PROBLEM REQUIREMENTS:
Which lines in the data below contain the word "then"? Return each of them.

MATERIALS PROVIDED:
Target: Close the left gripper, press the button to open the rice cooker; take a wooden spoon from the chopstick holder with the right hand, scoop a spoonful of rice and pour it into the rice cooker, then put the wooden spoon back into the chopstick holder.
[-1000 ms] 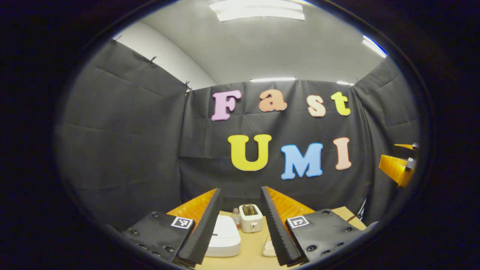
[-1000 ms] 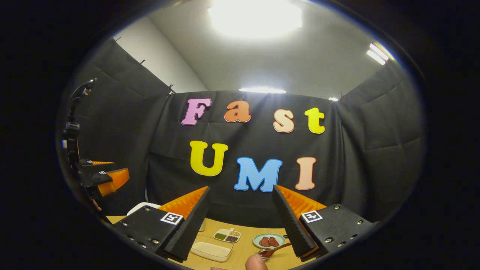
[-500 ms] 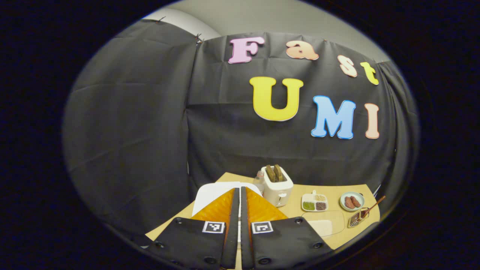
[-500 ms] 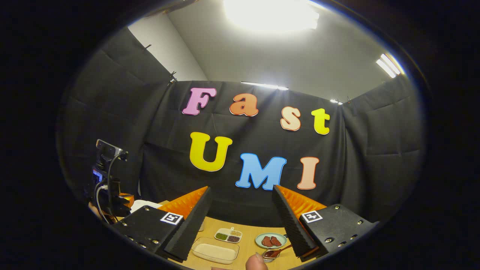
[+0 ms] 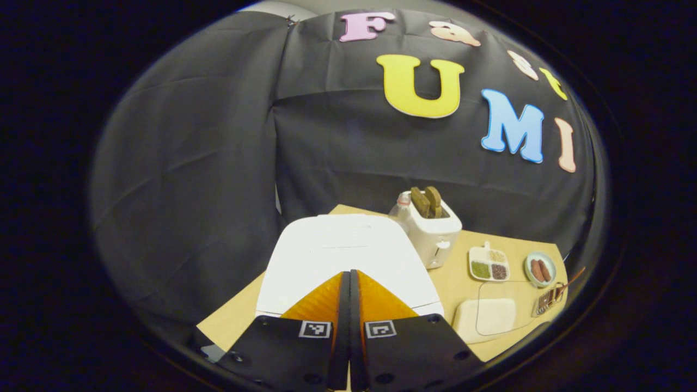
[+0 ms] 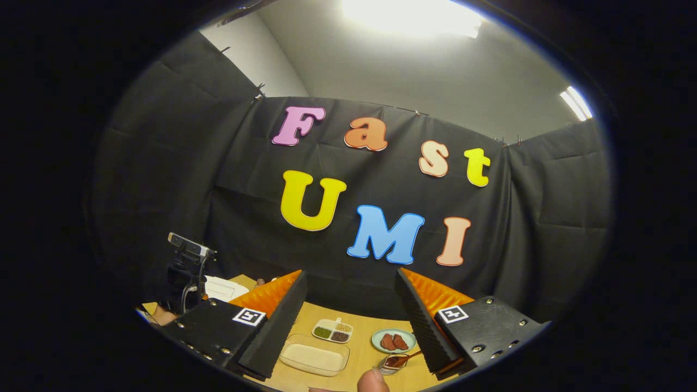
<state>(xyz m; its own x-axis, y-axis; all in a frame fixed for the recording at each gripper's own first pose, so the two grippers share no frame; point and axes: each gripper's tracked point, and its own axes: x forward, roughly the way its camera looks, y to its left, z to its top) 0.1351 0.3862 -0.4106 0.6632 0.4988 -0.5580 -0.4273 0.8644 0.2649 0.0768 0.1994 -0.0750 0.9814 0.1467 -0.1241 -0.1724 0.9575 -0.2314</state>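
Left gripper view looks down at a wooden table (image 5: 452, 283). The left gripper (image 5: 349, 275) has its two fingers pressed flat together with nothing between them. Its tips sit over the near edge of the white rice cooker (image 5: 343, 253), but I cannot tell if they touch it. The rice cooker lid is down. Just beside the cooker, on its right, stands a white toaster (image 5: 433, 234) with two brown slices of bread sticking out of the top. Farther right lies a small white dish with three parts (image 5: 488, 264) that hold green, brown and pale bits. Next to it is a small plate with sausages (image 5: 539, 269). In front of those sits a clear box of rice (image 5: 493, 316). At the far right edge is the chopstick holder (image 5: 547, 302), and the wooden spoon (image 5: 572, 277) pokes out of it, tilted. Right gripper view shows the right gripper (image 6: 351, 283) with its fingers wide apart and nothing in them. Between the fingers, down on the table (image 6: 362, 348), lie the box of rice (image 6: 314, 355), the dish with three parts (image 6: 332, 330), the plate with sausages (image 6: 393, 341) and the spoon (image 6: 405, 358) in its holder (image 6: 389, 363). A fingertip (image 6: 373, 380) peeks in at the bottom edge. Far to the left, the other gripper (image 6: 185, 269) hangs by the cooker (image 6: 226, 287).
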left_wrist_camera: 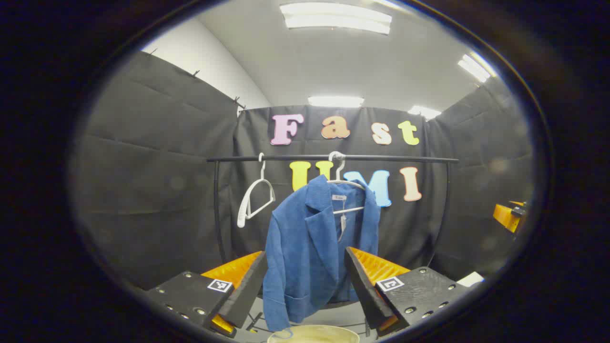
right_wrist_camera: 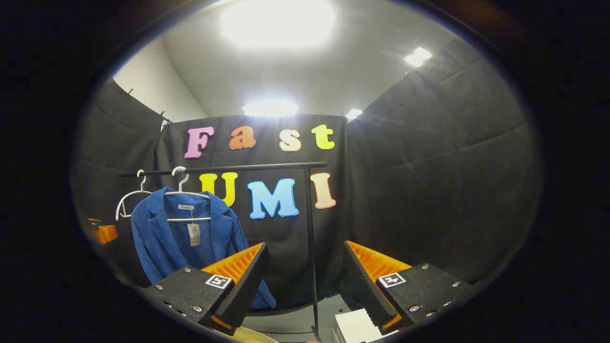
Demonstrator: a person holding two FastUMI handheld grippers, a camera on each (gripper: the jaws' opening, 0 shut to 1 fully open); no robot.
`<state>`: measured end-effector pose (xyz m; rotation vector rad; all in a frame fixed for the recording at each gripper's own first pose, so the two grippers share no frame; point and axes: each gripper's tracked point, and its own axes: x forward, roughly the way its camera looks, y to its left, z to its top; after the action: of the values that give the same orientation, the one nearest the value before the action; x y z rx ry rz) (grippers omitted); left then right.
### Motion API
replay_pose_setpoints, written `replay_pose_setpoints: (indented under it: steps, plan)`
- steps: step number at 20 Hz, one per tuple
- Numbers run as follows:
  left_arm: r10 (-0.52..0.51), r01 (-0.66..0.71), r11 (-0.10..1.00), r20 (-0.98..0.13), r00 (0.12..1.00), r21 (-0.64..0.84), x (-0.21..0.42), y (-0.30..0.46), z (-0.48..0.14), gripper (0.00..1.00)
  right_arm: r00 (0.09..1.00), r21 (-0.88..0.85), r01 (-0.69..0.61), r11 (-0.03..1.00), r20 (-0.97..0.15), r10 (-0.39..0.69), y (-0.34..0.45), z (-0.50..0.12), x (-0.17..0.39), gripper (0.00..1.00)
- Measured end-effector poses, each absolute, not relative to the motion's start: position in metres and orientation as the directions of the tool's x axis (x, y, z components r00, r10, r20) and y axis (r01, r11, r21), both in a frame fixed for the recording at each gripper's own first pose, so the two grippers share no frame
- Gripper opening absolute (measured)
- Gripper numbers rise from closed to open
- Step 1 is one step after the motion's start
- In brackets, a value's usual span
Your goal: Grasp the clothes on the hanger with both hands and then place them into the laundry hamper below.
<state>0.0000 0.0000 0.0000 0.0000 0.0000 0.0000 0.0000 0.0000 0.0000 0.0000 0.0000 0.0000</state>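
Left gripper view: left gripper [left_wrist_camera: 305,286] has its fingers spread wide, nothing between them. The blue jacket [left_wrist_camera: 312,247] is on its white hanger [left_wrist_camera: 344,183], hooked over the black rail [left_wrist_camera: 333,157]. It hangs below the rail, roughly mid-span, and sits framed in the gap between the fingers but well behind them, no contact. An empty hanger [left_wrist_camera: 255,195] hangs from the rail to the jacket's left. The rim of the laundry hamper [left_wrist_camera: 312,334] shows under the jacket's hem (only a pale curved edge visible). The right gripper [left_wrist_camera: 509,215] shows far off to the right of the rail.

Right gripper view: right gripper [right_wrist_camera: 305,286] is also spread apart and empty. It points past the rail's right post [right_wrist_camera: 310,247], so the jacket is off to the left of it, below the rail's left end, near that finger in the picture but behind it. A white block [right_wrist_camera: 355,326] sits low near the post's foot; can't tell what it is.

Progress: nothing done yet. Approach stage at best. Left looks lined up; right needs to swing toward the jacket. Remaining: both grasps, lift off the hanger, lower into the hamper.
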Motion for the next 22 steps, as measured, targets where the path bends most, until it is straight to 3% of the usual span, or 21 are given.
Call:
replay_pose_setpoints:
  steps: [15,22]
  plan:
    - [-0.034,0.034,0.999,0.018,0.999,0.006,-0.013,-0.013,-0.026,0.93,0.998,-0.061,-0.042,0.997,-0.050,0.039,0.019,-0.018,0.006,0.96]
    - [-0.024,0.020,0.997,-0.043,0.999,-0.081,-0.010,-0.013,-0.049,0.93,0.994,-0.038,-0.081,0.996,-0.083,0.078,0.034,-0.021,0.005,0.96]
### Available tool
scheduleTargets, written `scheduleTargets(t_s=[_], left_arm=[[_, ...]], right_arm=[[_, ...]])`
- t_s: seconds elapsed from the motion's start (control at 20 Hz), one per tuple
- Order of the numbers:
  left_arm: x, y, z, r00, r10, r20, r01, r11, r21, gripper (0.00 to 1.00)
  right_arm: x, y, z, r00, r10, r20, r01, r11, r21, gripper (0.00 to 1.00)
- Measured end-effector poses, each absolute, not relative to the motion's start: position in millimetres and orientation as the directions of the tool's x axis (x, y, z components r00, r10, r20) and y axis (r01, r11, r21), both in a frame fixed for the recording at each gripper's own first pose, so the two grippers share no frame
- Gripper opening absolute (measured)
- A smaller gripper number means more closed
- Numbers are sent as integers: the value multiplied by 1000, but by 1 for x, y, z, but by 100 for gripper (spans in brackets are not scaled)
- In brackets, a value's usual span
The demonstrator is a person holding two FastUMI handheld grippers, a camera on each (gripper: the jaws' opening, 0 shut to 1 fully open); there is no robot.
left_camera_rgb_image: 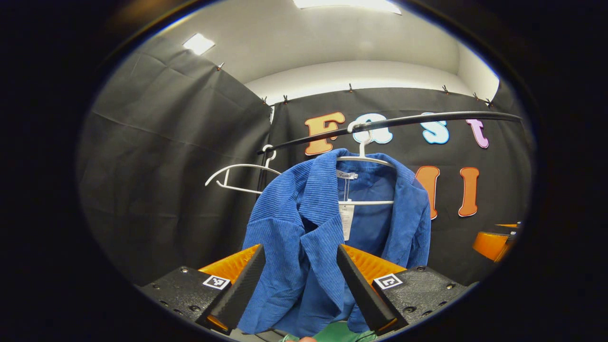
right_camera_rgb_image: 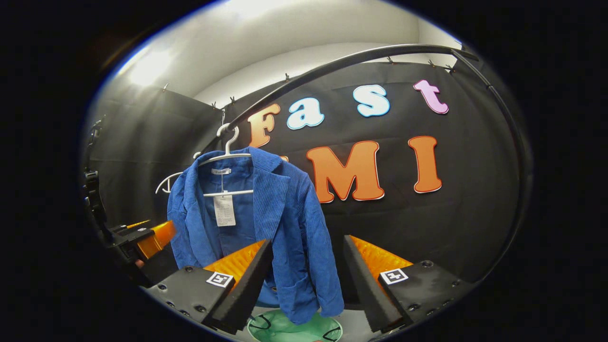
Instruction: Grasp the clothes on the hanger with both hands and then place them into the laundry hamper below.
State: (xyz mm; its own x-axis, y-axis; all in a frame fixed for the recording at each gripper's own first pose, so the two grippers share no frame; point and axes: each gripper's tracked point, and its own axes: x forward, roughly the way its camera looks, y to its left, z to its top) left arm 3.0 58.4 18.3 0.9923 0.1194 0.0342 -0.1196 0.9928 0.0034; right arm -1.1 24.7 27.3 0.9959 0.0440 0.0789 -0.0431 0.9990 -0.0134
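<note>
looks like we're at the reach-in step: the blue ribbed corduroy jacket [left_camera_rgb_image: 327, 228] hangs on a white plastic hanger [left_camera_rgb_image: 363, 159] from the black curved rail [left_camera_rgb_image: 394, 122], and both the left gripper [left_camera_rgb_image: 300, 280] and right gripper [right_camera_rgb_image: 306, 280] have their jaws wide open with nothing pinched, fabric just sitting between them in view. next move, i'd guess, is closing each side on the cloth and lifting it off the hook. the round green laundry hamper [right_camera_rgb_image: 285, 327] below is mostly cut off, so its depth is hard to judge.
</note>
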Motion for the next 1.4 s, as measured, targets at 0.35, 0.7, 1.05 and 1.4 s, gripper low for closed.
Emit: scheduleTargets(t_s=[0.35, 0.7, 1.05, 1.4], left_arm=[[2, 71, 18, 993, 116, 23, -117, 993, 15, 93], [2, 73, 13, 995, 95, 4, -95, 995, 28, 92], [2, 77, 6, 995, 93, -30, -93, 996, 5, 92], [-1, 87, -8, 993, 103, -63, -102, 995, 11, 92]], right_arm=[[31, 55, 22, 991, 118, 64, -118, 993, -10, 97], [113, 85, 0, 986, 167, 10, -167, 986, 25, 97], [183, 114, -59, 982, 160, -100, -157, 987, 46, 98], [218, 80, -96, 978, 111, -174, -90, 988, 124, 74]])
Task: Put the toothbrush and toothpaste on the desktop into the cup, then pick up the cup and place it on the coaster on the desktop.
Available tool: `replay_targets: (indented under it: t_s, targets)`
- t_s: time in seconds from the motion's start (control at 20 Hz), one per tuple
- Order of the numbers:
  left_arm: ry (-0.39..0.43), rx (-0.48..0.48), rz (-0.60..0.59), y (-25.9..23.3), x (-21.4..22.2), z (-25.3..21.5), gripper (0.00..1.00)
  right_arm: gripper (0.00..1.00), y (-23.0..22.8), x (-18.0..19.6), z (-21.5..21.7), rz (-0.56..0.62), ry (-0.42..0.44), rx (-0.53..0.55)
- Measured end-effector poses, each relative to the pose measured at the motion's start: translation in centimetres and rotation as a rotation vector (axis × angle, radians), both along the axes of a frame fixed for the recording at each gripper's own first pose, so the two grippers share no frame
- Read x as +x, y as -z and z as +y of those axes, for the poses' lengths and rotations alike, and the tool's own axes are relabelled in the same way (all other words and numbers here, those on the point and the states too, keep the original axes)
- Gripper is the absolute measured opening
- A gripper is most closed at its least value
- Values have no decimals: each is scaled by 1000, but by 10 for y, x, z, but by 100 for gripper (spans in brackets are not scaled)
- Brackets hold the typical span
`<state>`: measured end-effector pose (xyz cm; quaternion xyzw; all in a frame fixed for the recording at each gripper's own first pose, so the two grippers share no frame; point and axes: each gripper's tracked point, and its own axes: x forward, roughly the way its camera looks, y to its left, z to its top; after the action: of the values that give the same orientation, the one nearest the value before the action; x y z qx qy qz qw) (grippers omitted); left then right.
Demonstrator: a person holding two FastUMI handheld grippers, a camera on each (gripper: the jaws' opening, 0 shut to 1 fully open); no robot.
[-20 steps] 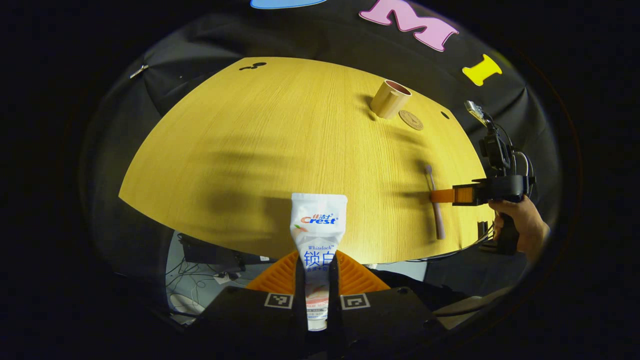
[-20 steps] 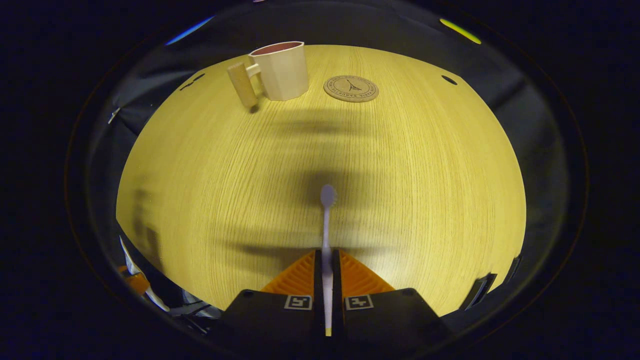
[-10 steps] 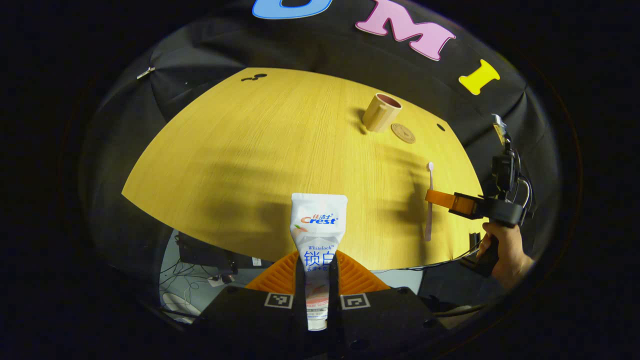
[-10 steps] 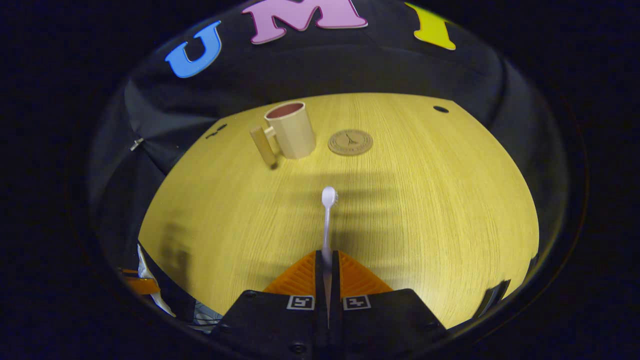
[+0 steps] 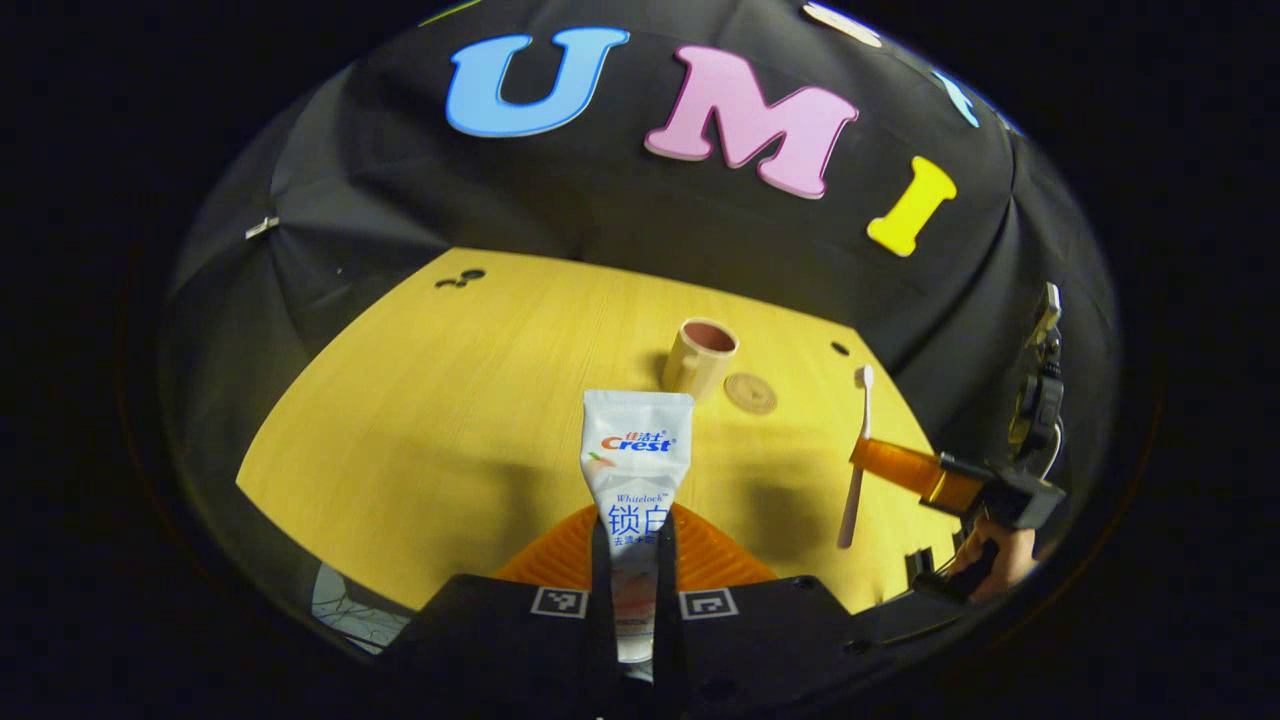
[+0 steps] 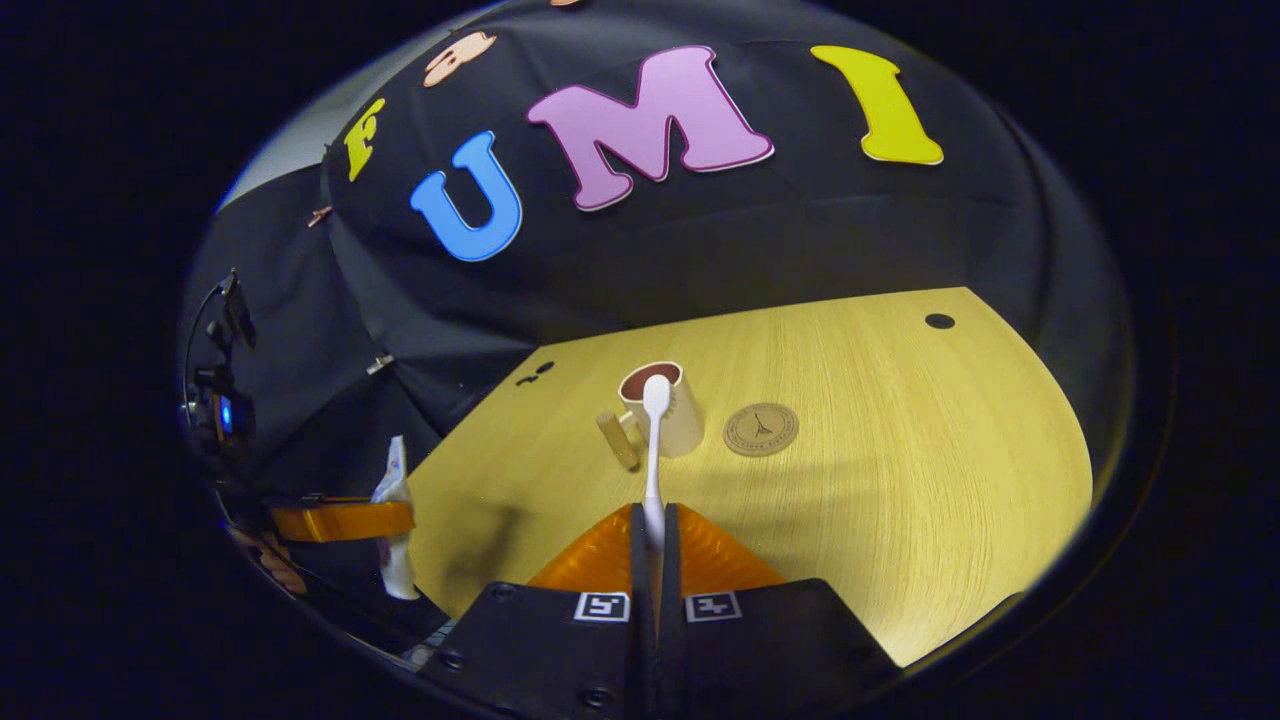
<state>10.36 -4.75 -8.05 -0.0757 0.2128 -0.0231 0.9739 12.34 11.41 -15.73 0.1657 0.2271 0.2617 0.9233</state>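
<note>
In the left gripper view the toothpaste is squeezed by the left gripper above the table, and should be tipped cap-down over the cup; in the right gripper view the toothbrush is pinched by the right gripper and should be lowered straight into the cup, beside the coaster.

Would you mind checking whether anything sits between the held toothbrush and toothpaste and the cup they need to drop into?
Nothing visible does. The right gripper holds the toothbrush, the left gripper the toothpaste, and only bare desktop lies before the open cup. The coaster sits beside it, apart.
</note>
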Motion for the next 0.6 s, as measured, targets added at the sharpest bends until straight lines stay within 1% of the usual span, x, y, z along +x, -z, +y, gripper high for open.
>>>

SOLUTION FOR THIS EXERCISE:
Target: Close the left gripper, press the button to open the rice cooker; take a wooden spoon from the chopstick holder with the right hand, scoop a spoonful of rice and pour it into the rice cooker, then put the wooden spoon back into the chopstick holder.
`<state>`: measured end-effector pose (xyz m; rotation vector rad; all in a frame fixed for the recording at each gripper's own first pose, so the two grippers share no frame; point and axes: each gripper's tracked point, and its own axes: x forward, roughly the way its camera looks, y to its left, z to its top; after the action: of the values that give the same orientation, the one nearest the value before the action; x y z rx ry rz) (grippers omitted); left then right.
Your goal: Grasp the clothes on the hanger with both hands and then place them into the laundry hamper below.
Instruction: Grasp the clothes on the hanger with both hands and then place them into the laundry hamper below.
Task: Put the toothbrush and toothpaste on the desktop into the cup, then pick up the cup and place it on the coaster on the desktop.
`<state>`: measured end-effector pose (xyz cm; quaternion xyzw; all in a frame fixed for the recording at each gripper's own first pose, so the two grippers share no frame; point and axes: each gripper's tracked point, and its own axes: x forward, roughly the way its camera looks, y to its left, z to its top; after the action: of the values that give the same orientation, the one nearest the value before the action; x y z qx qy qz qw) (grippers omitted); left then right.

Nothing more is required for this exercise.